*TASK BRIEF*: Exclude the pictures, then repeat the remaining data exactly.

━━━━━ DATA EXCERPT ━━━━━

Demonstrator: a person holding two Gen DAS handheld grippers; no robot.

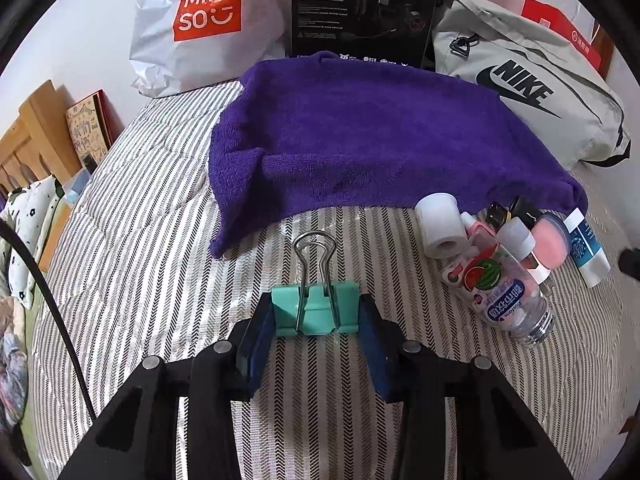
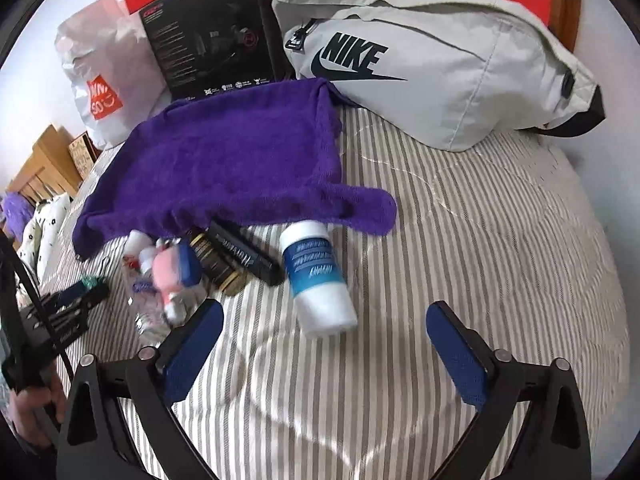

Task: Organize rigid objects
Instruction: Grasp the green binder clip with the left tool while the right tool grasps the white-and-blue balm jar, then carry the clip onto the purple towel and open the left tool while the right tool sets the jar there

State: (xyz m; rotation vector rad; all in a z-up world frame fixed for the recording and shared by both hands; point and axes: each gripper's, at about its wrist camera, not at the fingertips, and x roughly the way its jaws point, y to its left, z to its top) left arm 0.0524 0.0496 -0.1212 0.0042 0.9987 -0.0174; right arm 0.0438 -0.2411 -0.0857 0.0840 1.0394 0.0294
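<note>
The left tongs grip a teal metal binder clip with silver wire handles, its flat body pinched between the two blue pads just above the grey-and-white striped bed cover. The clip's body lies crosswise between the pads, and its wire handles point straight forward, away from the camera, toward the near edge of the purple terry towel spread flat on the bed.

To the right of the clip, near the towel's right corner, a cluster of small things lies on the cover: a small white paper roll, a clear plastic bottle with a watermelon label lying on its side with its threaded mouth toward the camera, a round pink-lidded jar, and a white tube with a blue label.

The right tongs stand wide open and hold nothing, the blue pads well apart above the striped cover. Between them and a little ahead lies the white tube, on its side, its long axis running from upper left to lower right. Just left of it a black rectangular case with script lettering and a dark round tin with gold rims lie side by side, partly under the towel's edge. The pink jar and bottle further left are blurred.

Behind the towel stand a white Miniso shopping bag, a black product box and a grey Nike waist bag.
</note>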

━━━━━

*RESPONSE TO THIS EXERCISE*:
Demonstrator: a person holding two Gen DAS handheld grippers; no robot.


Task: Organize rigid objects
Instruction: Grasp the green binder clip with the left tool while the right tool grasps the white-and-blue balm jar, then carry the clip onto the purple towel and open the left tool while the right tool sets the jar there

State: (xyz m; rotation vector rad; all in a z-up world frame fixed for the recording and shared by both hands; point and axes: each gripper's, at about its wrist camera, not at the fingertips, and x roughly the way its jaws point, y to its left, z to its top) left arm 0.0524 0.0496 -0.1212 0.0042 0.9987 -0.0174; right arm 0.0438 -0.2411 -0.0857 0.0840 1.0394 0.0294
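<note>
The left tongs grip a teal metal binder clip with silver wire handles, its flat body pinched between the two blue pads just above the grey-and-white striped bed cover. The clip's body lies crosswise between the pads, and its wire handles point straight forward, away from the camera, toward the near edge of the purple terry towel spread flat on the bed.

To the right of the clip, near the towel's right corner, a cluster of small things lies on the cover: a small white paper roll, a clear plastic bottle with a watermelon label lying on its side with its threaded mouth toward the camera, a round pink-lidded jar, and a white tube with a blue label.

The right tongs stand wide open and hold nothing, the blue pads well apart above the striped cover. Between them and a little ahead lies the white tube, on its side, its long axis running from upper left to lower right. Just left of it a black rectangular case with script lettering and a dark round tin with gold rims lie side by side, partly under the towel's edge. The pink jar and bottle further left are blurred.

Behind the towel stand a white Miniso shopping bag, a black product box and a grey Nike waist bag.
</note>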

The response to this exercise is now finished.